- _WHAT TO PRODUCE_
In the lines below, the string "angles" may appear; say how many lines hold it and give nothing more.

- Opening Delimiter -

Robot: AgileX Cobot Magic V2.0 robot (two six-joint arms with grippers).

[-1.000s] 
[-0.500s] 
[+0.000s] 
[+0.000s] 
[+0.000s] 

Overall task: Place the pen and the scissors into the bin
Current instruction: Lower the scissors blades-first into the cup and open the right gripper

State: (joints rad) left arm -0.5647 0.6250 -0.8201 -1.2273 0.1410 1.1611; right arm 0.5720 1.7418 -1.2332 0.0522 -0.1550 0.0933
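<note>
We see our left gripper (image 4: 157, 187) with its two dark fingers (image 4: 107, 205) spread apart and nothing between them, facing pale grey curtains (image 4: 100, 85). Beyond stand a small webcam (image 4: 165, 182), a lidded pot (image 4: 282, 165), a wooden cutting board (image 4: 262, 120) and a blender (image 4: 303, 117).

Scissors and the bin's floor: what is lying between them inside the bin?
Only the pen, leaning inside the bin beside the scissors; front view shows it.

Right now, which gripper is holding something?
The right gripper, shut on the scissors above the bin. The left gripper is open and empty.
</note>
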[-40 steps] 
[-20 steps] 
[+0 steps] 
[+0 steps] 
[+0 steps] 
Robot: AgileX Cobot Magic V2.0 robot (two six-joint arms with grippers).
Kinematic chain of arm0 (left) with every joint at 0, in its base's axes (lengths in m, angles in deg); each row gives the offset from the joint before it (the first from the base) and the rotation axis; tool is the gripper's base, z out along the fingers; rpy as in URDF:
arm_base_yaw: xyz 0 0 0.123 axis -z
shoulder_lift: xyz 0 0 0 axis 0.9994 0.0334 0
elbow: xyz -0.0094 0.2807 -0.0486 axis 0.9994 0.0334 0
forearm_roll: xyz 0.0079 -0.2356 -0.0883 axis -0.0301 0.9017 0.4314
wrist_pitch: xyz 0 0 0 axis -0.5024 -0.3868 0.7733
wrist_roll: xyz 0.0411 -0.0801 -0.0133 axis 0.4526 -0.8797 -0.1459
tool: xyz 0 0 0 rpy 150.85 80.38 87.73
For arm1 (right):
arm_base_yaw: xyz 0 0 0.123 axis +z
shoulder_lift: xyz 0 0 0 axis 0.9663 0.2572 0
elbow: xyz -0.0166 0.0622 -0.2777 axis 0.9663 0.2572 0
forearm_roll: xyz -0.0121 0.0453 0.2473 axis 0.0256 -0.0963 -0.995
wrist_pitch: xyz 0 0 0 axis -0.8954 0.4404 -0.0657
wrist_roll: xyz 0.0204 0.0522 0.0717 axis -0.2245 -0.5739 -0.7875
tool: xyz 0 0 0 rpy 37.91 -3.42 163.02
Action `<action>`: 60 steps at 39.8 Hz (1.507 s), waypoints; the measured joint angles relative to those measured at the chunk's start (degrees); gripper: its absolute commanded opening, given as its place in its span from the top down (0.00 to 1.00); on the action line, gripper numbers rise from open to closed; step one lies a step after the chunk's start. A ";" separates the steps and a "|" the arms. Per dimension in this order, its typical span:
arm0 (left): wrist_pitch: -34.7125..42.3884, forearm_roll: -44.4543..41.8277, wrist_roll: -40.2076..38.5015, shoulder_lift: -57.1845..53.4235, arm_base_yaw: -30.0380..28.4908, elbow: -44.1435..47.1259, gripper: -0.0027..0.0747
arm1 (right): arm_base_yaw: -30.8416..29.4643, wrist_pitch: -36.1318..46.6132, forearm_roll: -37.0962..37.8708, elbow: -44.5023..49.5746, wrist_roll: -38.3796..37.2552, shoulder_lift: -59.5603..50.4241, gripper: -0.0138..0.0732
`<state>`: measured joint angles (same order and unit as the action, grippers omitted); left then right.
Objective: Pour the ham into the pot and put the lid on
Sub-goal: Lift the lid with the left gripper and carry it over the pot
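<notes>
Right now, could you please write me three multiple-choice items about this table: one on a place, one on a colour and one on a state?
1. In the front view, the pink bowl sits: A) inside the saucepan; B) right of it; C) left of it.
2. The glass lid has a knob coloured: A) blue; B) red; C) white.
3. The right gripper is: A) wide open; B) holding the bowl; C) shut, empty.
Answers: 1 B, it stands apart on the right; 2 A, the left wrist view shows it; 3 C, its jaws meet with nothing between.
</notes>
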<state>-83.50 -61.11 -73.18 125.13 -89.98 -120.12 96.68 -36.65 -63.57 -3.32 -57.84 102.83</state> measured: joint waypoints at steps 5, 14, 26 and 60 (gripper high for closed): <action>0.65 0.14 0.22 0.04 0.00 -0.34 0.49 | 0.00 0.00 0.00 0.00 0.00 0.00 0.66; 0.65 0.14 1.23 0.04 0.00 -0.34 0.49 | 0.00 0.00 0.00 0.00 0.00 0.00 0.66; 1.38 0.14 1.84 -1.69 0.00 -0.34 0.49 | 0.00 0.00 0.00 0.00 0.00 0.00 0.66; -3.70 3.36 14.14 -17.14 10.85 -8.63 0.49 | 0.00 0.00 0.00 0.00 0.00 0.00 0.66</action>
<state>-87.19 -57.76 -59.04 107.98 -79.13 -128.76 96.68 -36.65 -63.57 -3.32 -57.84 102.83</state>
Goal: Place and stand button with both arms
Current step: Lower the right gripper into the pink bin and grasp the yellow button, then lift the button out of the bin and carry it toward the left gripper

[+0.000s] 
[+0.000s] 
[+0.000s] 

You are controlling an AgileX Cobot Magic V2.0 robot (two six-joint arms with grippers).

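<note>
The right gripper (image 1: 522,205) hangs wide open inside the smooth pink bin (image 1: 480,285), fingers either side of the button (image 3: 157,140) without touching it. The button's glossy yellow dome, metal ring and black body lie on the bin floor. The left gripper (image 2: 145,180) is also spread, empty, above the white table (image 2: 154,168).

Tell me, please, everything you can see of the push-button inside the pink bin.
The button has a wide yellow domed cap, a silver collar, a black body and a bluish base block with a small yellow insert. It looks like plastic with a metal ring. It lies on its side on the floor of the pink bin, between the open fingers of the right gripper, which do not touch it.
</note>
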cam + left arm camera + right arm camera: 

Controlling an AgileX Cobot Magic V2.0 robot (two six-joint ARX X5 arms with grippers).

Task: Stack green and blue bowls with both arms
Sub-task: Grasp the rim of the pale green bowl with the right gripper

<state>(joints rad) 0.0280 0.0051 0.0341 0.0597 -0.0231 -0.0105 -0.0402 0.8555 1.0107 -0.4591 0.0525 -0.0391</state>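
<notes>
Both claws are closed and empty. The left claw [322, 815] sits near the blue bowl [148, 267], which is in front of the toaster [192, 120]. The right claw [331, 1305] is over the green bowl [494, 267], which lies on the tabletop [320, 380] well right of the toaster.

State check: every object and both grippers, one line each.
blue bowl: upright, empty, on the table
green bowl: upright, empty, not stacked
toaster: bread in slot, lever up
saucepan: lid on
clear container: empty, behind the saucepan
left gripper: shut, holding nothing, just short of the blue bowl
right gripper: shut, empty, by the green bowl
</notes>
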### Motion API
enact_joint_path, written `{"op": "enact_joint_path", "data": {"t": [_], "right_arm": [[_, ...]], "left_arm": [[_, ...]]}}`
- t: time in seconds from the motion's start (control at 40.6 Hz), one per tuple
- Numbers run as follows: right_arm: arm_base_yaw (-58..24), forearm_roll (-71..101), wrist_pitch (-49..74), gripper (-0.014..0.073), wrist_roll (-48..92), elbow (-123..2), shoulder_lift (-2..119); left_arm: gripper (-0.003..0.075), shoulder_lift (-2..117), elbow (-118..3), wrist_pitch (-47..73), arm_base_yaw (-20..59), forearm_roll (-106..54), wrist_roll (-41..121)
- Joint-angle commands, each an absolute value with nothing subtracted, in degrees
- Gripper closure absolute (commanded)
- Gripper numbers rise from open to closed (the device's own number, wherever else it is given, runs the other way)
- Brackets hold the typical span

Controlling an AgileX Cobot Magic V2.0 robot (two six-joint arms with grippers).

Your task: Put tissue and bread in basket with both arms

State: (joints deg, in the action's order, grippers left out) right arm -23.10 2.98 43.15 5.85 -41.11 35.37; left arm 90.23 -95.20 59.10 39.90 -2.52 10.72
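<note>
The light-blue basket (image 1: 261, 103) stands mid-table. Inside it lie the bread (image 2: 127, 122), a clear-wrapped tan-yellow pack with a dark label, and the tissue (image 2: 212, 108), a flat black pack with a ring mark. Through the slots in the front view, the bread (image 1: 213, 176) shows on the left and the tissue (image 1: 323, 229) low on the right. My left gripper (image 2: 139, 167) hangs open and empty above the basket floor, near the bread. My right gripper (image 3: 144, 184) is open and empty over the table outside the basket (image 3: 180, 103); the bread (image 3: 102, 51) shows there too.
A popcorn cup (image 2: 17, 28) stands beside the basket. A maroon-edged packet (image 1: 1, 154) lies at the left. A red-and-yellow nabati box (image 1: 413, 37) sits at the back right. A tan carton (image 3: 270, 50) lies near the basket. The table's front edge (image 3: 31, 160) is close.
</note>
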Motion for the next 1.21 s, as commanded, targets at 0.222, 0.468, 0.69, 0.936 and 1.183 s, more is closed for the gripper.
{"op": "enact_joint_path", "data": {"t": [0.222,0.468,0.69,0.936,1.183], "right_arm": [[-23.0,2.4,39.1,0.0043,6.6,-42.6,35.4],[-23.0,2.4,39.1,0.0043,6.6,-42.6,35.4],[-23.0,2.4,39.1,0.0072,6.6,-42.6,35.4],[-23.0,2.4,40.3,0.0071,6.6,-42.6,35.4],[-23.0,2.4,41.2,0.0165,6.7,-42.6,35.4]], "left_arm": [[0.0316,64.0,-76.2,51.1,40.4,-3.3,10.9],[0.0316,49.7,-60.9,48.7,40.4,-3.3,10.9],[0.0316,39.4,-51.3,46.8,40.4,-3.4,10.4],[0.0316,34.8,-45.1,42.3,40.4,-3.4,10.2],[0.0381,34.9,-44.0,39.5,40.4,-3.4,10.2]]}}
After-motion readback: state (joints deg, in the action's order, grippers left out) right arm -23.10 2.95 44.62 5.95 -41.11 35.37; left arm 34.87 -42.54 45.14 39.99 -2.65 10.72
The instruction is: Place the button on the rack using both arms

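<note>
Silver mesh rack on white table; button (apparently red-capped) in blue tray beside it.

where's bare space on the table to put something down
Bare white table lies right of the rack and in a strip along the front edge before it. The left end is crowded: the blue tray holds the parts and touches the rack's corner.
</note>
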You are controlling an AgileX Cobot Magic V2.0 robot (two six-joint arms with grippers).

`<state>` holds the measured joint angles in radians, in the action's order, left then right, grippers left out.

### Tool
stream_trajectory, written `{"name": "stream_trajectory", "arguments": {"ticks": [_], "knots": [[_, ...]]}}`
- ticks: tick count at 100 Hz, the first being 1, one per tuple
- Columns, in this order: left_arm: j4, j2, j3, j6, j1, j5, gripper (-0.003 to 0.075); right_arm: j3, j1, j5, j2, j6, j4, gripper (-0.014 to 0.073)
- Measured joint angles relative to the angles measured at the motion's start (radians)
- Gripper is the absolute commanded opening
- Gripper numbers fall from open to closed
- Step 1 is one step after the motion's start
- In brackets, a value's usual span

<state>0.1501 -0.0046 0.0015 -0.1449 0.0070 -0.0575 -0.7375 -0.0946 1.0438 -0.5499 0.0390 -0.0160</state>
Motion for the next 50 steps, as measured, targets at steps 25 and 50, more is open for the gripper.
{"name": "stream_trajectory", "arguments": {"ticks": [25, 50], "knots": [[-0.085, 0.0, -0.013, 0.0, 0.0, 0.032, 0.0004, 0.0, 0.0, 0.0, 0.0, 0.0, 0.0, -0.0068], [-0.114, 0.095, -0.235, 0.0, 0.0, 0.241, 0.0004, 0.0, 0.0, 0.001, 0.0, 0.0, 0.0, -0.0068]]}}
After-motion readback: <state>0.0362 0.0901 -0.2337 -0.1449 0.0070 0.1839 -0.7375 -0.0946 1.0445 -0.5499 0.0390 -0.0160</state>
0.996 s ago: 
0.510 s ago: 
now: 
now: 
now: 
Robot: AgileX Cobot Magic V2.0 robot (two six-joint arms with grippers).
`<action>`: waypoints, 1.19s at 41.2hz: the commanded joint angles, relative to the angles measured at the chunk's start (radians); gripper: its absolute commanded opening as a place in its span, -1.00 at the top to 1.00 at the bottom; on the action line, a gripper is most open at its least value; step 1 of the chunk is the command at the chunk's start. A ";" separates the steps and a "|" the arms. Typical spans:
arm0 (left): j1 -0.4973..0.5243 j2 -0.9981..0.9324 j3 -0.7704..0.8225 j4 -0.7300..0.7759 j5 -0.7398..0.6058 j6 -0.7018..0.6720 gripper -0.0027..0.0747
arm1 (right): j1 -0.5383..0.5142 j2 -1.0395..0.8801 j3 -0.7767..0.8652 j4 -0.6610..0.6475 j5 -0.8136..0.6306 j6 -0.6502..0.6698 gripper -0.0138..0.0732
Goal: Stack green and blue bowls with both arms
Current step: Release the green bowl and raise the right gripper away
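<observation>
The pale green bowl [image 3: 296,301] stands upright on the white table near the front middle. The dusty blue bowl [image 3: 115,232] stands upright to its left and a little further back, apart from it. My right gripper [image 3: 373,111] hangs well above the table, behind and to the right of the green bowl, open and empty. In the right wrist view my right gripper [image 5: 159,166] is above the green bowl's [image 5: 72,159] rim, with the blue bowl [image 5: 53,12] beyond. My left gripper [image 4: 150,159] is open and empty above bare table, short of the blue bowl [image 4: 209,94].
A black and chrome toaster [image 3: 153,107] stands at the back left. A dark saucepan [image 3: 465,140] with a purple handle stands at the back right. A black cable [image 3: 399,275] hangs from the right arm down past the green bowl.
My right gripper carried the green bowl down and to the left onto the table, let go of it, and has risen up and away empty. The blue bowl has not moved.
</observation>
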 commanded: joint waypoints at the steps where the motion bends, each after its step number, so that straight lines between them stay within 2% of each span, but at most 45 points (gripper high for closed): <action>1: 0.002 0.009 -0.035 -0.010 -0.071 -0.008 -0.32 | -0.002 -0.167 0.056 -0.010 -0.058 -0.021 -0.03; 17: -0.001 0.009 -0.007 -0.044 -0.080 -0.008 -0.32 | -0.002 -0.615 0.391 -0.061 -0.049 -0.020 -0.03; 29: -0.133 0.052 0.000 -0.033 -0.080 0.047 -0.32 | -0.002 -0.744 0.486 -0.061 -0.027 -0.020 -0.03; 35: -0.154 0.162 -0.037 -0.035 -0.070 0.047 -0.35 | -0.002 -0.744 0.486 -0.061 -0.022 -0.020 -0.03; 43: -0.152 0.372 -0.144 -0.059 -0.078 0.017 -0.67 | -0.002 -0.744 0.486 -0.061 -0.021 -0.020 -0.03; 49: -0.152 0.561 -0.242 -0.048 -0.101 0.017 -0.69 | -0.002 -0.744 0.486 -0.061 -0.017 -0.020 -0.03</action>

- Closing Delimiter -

- _EXERCISE ANSWER_
6